What to produce:
Among the entries below, find all lines that include "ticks" and copy them.

(Stored data)
##########

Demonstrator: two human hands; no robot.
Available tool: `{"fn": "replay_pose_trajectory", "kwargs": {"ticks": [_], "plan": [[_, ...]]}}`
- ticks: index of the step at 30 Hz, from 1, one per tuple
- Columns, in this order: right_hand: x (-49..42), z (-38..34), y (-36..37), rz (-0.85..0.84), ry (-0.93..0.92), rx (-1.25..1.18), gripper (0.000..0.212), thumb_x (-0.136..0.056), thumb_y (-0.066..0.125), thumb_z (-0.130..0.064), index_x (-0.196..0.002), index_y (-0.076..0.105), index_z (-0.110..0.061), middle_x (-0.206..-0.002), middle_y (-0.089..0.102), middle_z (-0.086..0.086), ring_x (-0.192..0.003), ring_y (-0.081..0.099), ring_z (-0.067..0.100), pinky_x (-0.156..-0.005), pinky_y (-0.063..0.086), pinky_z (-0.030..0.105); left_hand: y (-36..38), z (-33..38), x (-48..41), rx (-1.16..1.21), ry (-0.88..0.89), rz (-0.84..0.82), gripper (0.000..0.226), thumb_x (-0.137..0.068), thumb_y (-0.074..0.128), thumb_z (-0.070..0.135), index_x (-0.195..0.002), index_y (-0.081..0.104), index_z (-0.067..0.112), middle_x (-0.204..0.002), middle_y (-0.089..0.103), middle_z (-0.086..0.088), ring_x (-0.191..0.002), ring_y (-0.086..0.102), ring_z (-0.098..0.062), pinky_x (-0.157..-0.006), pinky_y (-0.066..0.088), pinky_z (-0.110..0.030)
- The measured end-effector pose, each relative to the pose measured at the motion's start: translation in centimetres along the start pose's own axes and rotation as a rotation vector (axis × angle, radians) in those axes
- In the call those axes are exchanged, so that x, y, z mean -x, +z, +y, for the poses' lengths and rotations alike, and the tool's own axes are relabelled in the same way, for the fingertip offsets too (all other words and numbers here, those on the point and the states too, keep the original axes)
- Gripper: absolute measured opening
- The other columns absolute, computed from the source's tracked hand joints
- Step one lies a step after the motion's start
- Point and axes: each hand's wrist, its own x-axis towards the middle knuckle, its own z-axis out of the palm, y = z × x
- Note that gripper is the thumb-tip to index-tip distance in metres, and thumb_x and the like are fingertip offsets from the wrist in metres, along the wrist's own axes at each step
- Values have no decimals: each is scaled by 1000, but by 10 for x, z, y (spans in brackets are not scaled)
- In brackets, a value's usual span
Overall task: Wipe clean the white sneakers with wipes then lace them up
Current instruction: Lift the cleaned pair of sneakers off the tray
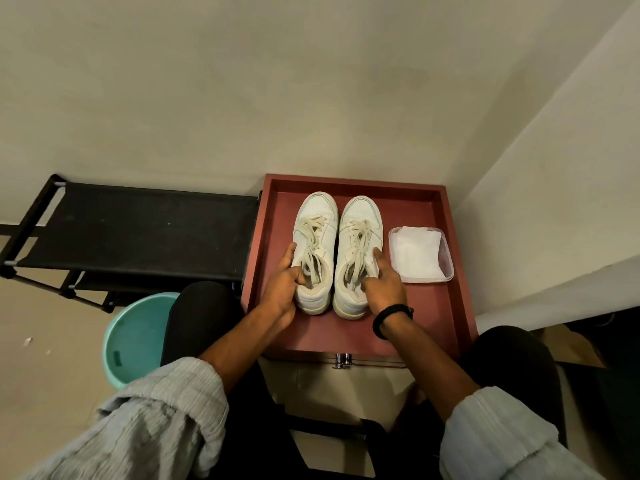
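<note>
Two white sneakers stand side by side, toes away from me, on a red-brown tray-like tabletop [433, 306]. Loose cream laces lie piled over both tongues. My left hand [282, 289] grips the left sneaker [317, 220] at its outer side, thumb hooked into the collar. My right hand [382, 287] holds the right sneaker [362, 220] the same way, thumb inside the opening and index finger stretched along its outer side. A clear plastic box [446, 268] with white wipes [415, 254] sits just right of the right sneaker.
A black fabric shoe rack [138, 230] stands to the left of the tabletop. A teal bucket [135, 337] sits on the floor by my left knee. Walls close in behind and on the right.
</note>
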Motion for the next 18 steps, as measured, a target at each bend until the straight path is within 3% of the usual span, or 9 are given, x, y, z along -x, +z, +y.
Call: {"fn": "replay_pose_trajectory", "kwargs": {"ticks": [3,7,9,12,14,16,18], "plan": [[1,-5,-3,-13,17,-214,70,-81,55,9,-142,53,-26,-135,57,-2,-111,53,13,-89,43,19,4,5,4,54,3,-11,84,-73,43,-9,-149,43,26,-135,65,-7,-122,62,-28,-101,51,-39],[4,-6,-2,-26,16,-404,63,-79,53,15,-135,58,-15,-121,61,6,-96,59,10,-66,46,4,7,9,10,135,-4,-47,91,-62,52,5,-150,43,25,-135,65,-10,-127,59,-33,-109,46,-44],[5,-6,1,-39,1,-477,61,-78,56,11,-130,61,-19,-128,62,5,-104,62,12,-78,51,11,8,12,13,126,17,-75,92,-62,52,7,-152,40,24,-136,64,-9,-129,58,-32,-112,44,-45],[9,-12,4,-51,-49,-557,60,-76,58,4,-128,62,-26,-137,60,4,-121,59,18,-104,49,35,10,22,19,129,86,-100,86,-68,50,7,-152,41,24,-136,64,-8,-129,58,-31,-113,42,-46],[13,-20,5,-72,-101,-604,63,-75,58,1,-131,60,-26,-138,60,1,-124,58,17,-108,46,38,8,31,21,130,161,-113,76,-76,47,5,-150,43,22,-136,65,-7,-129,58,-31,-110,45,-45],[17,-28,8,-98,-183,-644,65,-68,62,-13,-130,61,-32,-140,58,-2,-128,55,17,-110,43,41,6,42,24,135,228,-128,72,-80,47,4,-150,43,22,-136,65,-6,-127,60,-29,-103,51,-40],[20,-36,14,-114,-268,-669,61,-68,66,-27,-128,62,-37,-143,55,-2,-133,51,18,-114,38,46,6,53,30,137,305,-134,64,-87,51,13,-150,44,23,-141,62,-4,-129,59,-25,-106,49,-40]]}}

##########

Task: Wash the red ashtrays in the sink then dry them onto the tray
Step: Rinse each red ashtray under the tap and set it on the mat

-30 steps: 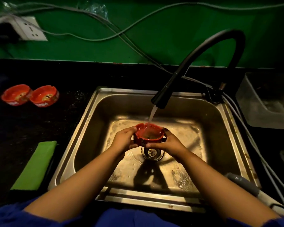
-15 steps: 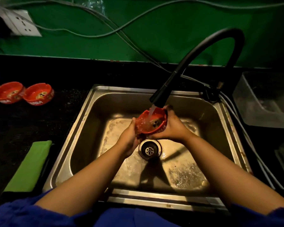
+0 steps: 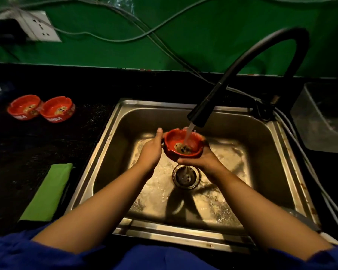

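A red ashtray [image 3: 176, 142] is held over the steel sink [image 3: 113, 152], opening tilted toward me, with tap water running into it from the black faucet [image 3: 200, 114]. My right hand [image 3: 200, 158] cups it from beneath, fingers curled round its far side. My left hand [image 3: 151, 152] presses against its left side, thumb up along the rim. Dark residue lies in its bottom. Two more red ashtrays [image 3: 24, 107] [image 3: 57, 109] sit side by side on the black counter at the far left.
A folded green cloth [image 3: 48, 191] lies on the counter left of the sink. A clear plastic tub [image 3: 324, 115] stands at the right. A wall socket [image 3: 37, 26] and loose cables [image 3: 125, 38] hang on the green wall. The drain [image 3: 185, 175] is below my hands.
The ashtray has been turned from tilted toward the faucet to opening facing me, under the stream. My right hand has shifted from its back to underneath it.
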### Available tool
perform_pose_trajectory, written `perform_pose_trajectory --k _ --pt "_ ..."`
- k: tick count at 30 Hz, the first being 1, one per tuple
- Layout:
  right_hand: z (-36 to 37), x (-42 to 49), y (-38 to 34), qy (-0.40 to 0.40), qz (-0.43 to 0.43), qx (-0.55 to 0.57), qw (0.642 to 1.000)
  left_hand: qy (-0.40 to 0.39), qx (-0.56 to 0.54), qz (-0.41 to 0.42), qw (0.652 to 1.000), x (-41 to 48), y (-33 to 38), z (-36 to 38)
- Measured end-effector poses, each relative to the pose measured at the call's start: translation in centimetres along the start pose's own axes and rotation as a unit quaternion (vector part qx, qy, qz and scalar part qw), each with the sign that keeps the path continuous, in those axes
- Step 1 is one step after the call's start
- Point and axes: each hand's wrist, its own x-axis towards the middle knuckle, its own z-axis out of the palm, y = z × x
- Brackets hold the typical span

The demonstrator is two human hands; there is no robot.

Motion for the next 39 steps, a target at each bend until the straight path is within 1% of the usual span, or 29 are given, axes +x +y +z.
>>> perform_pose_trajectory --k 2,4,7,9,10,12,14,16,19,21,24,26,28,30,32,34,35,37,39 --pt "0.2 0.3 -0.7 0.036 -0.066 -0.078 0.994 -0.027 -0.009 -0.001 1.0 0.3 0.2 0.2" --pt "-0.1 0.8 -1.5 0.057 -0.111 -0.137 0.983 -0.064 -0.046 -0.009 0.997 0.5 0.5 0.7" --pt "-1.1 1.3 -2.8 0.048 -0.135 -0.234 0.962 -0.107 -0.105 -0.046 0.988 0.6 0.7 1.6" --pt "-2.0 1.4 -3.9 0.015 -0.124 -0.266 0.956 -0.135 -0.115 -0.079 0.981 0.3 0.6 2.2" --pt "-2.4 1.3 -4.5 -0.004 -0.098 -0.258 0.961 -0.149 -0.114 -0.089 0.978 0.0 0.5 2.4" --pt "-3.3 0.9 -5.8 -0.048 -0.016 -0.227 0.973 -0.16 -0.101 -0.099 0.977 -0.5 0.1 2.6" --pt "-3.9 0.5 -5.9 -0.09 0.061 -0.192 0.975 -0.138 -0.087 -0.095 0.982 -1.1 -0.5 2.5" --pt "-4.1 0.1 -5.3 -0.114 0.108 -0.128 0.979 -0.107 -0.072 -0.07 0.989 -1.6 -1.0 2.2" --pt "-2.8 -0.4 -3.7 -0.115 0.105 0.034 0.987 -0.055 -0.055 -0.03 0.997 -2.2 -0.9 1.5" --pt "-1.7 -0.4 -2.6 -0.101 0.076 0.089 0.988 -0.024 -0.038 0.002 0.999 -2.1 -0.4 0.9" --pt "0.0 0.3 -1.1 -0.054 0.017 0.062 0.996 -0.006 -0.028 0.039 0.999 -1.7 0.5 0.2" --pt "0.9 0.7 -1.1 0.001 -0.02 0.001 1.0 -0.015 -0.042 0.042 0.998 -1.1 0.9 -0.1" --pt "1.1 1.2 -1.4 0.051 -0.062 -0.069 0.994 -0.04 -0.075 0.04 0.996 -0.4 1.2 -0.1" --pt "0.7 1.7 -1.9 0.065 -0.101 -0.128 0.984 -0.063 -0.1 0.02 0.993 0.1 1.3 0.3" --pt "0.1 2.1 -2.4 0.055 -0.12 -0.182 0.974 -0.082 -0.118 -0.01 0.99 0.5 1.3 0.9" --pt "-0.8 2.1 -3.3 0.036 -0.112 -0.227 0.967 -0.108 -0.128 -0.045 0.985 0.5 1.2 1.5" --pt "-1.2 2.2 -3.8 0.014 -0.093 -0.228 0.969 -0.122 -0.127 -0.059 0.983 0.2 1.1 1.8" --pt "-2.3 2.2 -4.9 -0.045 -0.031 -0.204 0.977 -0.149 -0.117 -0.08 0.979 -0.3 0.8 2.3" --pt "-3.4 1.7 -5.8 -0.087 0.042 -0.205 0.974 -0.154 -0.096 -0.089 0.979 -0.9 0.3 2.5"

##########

Answer space:
Available tool: `{"fn": "replay_pose_trajectory", "kwargs": {"ticks": [_], "plan": [[_, ...]]}}`
- ticks: index of the step at 30 Hz, from 1, one per tuple
Call: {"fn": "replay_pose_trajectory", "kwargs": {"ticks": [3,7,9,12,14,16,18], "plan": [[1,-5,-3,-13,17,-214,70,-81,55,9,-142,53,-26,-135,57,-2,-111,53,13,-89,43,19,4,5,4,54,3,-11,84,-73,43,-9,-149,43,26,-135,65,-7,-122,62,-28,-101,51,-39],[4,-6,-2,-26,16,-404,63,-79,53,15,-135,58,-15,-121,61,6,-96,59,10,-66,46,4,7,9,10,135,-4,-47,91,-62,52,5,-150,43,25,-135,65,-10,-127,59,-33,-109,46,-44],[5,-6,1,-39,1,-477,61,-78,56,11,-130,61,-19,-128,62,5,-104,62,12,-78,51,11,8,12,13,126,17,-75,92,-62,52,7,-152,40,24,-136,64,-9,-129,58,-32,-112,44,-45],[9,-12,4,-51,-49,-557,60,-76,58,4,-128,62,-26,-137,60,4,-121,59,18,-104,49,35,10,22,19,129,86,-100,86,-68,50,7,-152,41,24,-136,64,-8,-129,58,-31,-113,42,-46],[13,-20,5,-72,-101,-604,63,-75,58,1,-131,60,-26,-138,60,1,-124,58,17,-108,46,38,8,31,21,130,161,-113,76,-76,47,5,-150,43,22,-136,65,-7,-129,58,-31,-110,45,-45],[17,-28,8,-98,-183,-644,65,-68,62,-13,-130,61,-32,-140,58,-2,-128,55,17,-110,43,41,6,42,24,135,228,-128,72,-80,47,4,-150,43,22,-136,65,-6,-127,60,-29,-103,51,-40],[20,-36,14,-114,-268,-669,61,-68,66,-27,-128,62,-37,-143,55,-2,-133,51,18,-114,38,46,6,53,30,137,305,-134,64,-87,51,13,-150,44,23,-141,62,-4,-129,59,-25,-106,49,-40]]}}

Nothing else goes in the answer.